SUPERIOR COURT OF NEW JERSEY
APPELLATE DIVISION
DOCKET NO. A-5025-14T2
A-3417-15T2
A-3670-16T2
IN RE THE PINELANDS
COMMISSION'S CONSISTENCY
DETERMINATIONS APPROVING
TUCKAHOE TURF FARM INC.'S
APPLICATION NO. 1984-0389.009.
_______________________________
Argued May 2, 2018 — Decided July 12, 2018
Before Judges Fuentes, Koblitz and Suter.

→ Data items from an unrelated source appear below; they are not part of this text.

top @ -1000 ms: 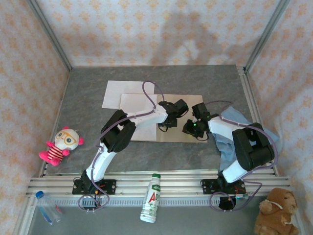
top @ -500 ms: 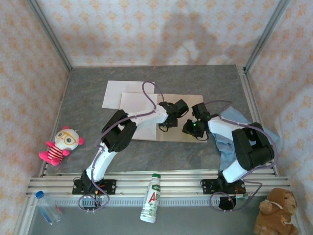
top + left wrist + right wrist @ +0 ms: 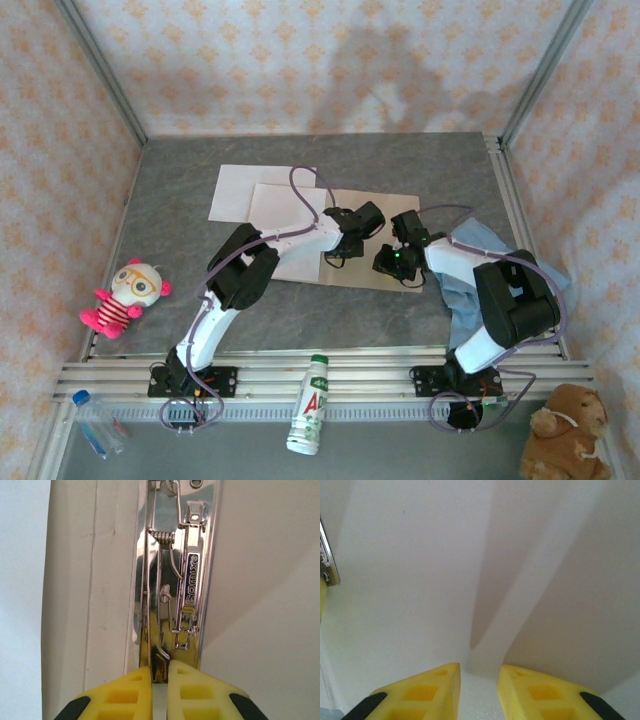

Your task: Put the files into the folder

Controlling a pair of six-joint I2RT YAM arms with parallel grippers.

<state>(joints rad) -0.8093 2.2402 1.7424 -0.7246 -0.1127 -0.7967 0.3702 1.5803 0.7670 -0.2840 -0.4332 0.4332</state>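
my left claw (image 3: pixel 159 672) is pinched shut on the open folder's (image 3: pixel 385 203) metal fastener (image 3: pixel 175 580), my right claw (image 3: pixel 479 680) slightly open beside it, and the files (image 3: pixel 285 208) look not clamped in yet.

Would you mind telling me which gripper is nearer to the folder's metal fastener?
Left. The left gripper has its jaws closed on the metal fastener; the right gripper sits off to the fastener's right, over the folder.
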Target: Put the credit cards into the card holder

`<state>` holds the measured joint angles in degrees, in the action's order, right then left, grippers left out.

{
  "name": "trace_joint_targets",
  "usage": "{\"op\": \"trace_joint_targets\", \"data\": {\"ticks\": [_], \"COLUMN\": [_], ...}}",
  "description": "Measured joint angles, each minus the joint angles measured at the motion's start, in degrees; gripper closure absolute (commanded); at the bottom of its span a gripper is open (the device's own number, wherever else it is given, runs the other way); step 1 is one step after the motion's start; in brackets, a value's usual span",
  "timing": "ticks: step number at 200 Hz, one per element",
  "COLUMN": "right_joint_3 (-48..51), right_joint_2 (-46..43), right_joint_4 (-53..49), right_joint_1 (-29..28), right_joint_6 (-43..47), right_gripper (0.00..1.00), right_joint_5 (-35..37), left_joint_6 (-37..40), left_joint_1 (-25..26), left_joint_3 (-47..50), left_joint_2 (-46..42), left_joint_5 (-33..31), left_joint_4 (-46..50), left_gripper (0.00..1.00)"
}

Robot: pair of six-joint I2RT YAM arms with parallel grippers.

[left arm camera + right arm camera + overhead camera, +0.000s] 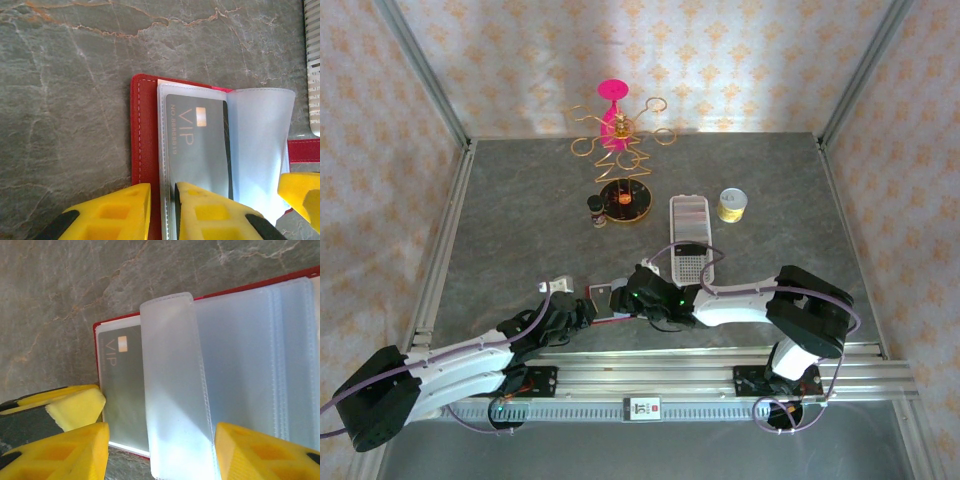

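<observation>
The left gripper (162,195) is pinching the holder (142,130); the right gripper (161,435) is hanging open astride a lifted pocket (172,385) half-covering the card (125,390). A tray (688,215) is lying at two o'clock.

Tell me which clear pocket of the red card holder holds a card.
The pocket flat against the red cover, showing a dark VIP card; others look empty.

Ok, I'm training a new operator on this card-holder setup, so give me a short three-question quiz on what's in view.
1. True or false: the card holder lies folded shut.
2. The card in the clear pocket reads: A) VIP, B) GOLD, C) BANK?
3. Whose jaws stand wide apart around the loose clear leaf: left gripper or right gripper?
Key: 1 false; 2 A; 3 right gripper.
</observation>
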<state>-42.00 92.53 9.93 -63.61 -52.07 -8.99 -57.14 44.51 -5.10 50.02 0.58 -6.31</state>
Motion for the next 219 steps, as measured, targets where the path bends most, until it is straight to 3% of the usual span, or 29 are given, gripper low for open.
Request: {"op": "trace_joint_targets", "data": {"ticks": [105, 129, 175, 219], "right_joint_3": [0.0, 0.0, -1.4, -2.2], "right_joint_2": [0.9, 3.0, 7.2, 9.1], "right_joint_4": [11.3, 14.7, 16.4, 18.9], "right_joint_1": [0.0, 0.0, 0.0, 0.0], "right_joint_6": [-1.8, -2.4, -3.0, -4.0], "right_gripper": [0.43, 0.43, 0.42, 0.42], "right_joint_5": [-5.8, -7.9, -9.3, -9.6], "left_joint_6": [0.0, 0.0, -0.7, -3.0], "left_joint_1": [0.0, 0.0, 0.0, -0.1], "left_joint_3": [0.0, 0.0, 0.0, -0.1], "left_joint_2": [0.0, -0.8, -9.6, -19.1], "left_joint_5": [0.0, -0.3, -4.2, -9.6], "left_joint_4": [0.0, 0.2, 8.7, 18.8], "left_gripper": [0.76, 0.72, 0.58, 0.53]}}
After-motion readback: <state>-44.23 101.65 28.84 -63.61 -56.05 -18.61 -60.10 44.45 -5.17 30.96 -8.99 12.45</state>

On appeal from the Pinelands Commission,
Docket No. 1984-0389.009.
Renee Steinhagen argued the cause for
appellants Pinelands Preservation Alliance
and NJ Conservation Foundation (New Jersey
Appleseed PILC, attorneys; Renee Steinhagen,
on the brief).
Bruce A. Velzy, Deputy Attorney General,
argued the cause for respondent New Jersey
Pinelands Commission (Gurbir S. Grewal,
Attorney General, attorney; Jason W. Rockwell,
Assistant Attorney General, of counsel; Bruce
A. Velzy, on the brief).
William F. Harrison argued the cause for
respondent Tuckahoe Turf Farm, Inc. (Genova
Burns LLC, attorneys; William F. Harrison and
Jennifer Borek, of counsel and on the brief;
Lawrence Bluestone, on the brief).
PER CURIAM
Objectors Pinelands Preservation Alliance and the New Jersey
Conservation Foundation appeal from three "No Further Review"1
letters issued by the Executive Director of the Pinelands
Commission (Commission). We consolidated the three appeals and
now issue one opinion. The No Further Review letters ended
Commission review of development applications submitted by
Tuckahoe Turf Farm, Inc. (Tuckahoe) to allow soccer activities
across land owned by Tuckahoe in Atlantic and Camden counties.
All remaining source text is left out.